Life is very valuable. As Tzu Chi volunteers, you have been giving of yourselves, through the work of Tzu Chi, to benefit others in this world. Not only are we committed to spreading the Dharma and benefitting sentient beings, we also relieve suffering and bring joy to sentient beings through our actions. Many Tzu Chi activities are happening in different countries around the world at this very moment, and we never stop.
As our CEO, Yen Po-wen, said, “Tzu Chi volunteers give of themselves in this society. If we were to pay them a salary with even the minimum wage, how much would we have to pay each day in order to take care of so many poor and suffering people!” This really shows everyone’s passion; Living Bodhisattvas give without asking for anything in return.
I truly owe everyone a lot. Therefore, I must work even harder; I must practice more diligently on the Bodhisattva Path lifetime after lifetime so that none of you will drop out of the path in any one of the lifetimes. It takes countless lifetimes for us to attain Buddhahood. The Bodhisattva Path cannot be achieved in just one lifetime, so I hope everyone will follow me.

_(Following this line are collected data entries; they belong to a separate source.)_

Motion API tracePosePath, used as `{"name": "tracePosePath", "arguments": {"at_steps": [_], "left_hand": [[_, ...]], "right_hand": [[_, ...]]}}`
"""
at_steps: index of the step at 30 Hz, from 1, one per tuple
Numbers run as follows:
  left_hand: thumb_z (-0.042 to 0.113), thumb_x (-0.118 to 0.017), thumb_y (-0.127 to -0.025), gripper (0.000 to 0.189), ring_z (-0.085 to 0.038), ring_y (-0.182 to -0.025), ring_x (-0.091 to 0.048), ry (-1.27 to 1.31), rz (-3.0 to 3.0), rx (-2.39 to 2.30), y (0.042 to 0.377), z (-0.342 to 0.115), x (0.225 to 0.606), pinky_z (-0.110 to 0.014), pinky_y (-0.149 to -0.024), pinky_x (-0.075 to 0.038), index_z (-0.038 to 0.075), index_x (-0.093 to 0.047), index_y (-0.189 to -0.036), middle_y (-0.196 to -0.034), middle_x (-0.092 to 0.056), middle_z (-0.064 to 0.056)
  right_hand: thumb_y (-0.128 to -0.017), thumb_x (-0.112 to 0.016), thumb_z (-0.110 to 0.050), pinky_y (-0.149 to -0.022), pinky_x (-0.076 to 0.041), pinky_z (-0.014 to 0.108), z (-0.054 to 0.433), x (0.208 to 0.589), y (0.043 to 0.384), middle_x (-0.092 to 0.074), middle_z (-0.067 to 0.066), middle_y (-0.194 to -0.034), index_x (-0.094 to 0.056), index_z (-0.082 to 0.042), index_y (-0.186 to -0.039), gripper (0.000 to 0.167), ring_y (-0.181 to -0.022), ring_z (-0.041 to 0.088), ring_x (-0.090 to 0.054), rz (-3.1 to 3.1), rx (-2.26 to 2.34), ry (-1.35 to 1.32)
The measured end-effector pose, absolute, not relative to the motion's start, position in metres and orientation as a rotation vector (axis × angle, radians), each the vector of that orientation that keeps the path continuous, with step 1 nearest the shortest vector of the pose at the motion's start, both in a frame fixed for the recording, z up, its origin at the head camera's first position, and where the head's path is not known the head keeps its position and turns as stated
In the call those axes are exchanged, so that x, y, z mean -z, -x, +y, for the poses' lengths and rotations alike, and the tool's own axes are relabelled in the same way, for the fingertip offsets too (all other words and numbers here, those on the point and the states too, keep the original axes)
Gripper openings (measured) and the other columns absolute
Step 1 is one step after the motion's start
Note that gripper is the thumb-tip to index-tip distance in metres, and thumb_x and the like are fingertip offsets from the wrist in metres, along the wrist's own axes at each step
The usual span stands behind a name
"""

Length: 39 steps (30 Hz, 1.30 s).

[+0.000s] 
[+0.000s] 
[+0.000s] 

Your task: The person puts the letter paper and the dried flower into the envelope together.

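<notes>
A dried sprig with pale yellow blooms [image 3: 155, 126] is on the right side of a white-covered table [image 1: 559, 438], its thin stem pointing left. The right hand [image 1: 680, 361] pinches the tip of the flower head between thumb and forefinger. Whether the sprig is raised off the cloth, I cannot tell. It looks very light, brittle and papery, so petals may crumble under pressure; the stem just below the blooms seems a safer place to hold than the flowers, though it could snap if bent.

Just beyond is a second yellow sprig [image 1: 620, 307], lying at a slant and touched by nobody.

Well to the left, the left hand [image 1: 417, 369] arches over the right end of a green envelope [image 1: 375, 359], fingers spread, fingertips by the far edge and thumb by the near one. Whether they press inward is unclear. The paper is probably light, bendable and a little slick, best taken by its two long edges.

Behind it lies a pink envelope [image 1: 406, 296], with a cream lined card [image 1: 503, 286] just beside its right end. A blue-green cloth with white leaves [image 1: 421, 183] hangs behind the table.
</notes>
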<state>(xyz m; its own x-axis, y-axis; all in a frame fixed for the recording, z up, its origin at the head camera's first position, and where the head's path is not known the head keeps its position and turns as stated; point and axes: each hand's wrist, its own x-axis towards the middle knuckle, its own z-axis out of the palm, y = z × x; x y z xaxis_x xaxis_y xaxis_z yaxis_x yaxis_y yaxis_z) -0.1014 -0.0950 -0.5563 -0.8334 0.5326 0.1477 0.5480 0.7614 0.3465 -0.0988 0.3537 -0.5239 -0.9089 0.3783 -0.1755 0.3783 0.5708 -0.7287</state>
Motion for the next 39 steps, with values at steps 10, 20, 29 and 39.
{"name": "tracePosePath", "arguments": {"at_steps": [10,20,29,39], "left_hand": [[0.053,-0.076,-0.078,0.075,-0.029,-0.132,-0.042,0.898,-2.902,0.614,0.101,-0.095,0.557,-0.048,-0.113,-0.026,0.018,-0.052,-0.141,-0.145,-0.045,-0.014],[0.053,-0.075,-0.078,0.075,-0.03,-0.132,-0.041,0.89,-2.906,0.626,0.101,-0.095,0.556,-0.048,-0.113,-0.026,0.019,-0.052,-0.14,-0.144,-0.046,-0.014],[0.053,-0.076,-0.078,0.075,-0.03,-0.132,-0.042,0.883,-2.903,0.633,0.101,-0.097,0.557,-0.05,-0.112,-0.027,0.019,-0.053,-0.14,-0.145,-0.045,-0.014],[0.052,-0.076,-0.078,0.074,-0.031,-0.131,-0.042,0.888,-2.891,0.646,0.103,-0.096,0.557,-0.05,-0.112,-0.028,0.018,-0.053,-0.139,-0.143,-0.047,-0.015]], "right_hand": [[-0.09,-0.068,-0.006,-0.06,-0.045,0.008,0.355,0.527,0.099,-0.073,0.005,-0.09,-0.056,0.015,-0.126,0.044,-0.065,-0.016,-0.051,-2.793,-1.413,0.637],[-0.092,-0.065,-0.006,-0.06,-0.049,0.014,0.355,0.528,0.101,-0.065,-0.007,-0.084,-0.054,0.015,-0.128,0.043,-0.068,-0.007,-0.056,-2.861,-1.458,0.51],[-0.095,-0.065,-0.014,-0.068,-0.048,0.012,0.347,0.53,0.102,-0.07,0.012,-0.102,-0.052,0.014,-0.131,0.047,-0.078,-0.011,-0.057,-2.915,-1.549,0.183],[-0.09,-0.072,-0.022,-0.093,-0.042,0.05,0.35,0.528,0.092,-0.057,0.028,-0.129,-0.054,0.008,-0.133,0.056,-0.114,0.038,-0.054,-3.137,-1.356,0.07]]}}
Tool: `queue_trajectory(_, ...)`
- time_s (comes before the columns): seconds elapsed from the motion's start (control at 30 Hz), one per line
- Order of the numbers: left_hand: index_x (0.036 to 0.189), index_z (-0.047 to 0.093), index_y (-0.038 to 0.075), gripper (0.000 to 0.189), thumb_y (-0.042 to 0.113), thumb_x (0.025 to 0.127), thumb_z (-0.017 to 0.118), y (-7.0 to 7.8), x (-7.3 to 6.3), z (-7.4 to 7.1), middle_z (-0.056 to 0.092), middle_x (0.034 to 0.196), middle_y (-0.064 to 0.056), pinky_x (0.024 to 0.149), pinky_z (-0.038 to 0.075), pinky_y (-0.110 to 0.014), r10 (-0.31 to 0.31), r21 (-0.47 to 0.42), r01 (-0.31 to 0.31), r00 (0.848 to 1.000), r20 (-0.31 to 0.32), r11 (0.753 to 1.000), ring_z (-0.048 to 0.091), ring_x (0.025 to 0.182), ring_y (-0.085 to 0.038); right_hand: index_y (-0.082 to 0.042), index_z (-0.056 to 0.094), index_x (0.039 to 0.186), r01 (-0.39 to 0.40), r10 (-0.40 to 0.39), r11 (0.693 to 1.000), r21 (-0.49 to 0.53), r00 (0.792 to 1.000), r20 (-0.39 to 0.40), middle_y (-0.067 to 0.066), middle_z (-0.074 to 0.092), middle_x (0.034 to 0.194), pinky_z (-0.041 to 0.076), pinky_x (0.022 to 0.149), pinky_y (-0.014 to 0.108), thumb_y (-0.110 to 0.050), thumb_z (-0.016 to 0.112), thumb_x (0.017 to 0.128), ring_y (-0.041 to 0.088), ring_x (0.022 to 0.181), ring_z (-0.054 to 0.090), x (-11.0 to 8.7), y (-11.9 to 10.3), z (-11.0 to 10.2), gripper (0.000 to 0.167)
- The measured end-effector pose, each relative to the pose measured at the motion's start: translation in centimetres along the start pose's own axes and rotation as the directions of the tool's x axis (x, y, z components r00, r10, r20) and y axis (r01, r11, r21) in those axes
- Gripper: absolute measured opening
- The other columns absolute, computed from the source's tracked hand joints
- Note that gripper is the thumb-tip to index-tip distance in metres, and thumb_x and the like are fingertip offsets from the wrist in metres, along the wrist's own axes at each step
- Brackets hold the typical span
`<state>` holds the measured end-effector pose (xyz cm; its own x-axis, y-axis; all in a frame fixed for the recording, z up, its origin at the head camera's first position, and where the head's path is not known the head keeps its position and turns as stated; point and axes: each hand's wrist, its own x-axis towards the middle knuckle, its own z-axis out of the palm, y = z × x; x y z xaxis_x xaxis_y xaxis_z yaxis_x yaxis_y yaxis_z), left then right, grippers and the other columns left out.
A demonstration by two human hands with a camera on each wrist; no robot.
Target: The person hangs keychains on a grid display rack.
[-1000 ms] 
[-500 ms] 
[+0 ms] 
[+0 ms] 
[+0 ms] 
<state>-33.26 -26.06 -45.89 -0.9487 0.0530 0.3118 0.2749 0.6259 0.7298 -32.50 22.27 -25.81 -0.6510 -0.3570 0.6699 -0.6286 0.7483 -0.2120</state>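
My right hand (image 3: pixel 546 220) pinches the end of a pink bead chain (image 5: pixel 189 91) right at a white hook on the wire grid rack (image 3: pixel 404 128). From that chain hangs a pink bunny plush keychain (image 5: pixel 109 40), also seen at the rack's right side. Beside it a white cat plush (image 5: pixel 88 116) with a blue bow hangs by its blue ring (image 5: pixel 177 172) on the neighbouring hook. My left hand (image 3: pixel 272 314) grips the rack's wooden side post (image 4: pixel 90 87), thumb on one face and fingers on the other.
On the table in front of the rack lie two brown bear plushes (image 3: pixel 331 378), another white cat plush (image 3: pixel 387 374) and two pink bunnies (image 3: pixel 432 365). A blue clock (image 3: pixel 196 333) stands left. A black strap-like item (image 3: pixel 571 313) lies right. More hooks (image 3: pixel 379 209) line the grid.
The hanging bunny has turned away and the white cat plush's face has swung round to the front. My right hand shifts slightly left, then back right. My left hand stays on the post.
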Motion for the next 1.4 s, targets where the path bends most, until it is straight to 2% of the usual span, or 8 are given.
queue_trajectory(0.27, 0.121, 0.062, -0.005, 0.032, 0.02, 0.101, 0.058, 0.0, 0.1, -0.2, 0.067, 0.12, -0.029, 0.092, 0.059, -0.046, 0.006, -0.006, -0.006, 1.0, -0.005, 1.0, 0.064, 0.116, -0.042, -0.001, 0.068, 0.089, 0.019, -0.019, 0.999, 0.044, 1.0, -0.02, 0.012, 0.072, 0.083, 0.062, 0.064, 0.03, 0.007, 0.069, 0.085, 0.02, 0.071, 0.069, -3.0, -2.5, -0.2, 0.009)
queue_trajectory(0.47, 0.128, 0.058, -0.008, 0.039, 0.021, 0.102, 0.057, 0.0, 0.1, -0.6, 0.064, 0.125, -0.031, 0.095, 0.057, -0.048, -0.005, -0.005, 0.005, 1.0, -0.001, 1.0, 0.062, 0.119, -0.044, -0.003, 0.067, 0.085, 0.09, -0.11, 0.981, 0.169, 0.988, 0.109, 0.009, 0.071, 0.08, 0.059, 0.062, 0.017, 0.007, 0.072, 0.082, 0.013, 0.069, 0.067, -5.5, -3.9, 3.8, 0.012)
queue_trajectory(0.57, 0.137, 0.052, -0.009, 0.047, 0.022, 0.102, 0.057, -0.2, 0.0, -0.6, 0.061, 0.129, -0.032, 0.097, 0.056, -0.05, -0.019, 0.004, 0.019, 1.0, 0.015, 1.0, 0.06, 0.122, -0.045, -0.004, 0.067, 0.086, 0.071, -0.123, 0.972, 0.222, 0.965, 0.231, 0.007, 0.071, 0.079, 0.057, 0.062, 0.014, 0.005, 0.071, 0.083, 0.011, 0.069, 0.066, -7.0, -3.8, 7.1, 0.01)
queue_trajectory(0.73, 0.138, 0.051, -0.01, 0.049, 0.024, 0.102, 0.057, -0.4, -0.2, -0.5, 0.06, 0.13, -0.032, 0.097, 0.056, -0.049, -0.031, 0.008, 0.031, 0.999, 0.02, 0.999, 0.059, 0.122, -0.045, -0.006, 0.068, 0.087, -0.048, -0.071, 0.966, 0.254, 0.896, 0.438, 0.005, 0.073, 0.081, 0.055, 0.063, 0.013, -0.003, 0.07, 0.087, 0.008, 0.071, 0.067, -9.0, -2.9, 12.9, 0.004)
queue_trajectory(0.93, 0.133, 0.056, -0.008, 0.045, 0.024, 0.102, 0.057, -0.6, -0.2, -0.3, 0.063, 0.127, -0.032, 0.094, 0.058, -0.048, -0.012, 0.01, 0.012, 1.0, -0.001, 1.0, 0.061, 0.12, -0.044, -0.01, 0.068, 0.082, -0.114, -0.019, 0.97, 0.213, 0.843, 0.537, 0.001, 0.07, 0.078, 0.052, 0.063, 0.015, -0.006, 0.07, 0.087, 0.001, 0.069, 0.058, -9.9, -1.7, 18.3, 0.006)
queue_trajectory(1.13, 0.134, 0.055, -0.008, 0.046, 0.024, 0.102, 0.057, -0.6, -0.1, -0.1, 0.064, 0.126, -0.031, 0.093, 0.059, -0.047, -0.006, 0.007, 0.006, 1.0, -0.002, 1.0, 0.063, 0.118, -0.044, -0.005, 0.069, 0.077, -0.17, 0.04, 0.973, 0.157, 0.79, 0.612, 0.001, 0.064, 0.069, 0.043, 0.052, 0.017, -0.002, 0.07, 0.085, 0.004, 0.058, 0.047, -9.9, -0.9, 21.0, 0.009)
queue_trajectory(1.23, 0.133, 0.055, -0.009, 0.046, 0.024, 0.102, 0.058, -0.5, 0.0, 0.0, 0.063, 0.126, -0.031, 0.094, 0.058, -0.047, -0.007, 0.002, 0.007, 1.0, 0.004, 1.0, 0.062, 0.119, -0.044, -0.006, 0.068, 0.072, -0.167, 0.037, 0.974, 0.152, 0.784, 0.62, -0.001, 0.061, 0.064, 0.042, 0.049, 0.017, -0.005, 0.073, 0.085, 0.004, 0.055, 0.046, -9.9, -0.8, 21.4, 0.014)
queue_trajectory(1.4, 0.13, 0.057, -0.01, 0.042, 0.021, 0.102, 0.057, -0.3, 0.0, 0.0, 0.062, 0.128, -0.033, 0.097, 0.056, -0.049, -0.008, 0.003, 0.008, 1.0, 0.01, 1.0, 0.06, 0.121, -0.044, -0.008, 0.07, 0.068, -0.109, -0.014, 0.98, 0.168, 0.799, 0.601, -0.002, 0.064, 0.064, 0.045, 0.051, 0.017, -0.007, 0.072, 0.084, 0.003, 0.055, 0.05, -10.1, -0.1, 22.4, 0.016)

In the Lotus Sutra, the Parable of the Conjured City tells of a group of merchants who were in a trading business. They walked a long distance to trade. When they became tired and could walk no farther, they considered turning back. A wise teacher was there to guide them and said, “Do not go back. There is an abundance of treasures ahead.” Everyone looked ahead and said, “Oh! The treasure is close by.” So, they took a break, replenished their energy, and started walking forward again.
As we go through one lifetime after another, we also take breaks. When do we take breaks? Many volunteers, in their sharing, always say, “I want to keep doing Tzu Chi’s work until I draw my last breath.”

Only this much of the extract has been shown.